Me froté las manos con el polvo para limpiarlas de sudor y esta vez me levantó por encima de su cabeza.

—Ahora, bárbaro, si quisiera hacerte daño me bastaría con arrojarte sobre la mesa… pero con eso echaría a perder el vino.

El atrio de la taberna giró locamente hasta encontrarse allí donde habría debido estar el cielo, y entonces me golpeó igual que un hombre hace con una mosca.

—Dos caídas para mí. ¿Aún te queda algo de resuello?

Sentía en mis ojos las lágrimas de vergüenza y me las limpié con el brazo. Uno de los clientes le dijo al tabernero:

—Cogeré mi óbolo ahora mismo. ¿Por qué no ahorrarse el tiempo y la molestia?

—Te apuesto otro óbolo —retó Io al cliente una vez que yo hube conseguido ponerme de rodillas.

—¿Apostar con una criatura? Deja que vea tu dinero… Está bien, pero estarías cometiendo una estupidez aunque fuera el mismísimo Hércules.

La rama de roble que había imaginado un segundo antes apareció ante mis ojos.

—No puedo ayudarte —retumbó el hombre gigantesco que la sostenía—, pues va contra las reglas. Pero no va contra ellas que tardes todo lo que puedas en levantarte y será mejor que tardes el máximo.

Uno de mis pies tocó el suelo pero mantuve la otra rodilla en él mientras me limpiaba la frente.

—Te está venciendo porque te levanta del suelo, tal y como hice yo con Anteo. Tienes que agarrarte constantemente a él; no puede levantarse a sí mismo.

Cuando Basias me ofreció otra vez su mano yo me agarré lo más fuerte que pude, cogiéndole por debajo de los brazos igual que me sujetaba él por la cintura.

—Intentará doblarte la espalda —me advirtió el hombre del garrote—. Retuércete y aprieta. Cada uno de los músculos que hay en tu brazo es un tendón crudo que se está secando al sol, haciéndose cada vez más rígido. ¿Oyes cómo crujen sus costillas? Ahora, clava en su cuello ese mentón tan puntiagudo que tienes…

Caímos juntos al suelo y, cuando me hube apartado de él, Basias me dijo.

—Estás aprendiendo. Una caída para ti; esta vez tendrás que darme tú el brazo.

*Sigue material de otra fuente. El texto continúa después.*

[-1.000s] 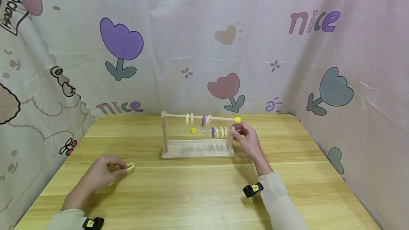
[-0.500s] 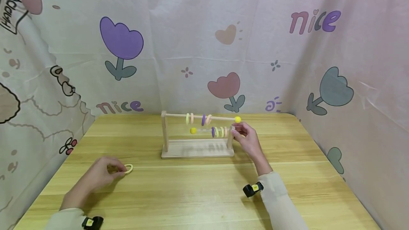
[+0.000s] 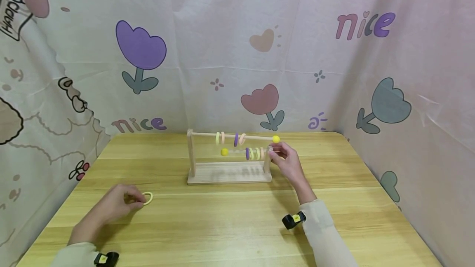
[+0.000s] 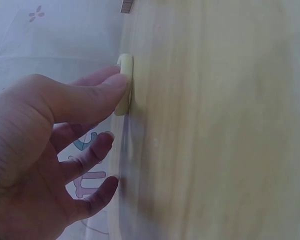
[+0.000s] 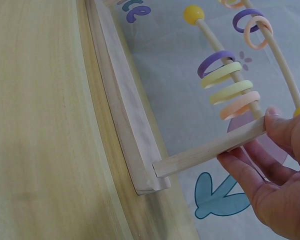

Le hice girar y descubrí que sus costillas de abajo eran bastante más blandas que las de arriba. Sus brazos ya no eran tan largos ni duros como antes, y con una mano en su cintura y otra en su hombro pude levantarle por encima de mi cabeza.

—No me arrojaste sobre la mesa —le dije—, así que yo tampoco lo haré.

El gigante que sostenía la rama de roble señaló al cliente que había apostado con Io.

—Está bien —asentí, y le tiré a Basias encima, haciéndolo caer.

El Milesio aplaudió, golpeando la mesa con su vaso de vino.

—¡Bien! —susurró el gigante. Ahora déjale vencerte.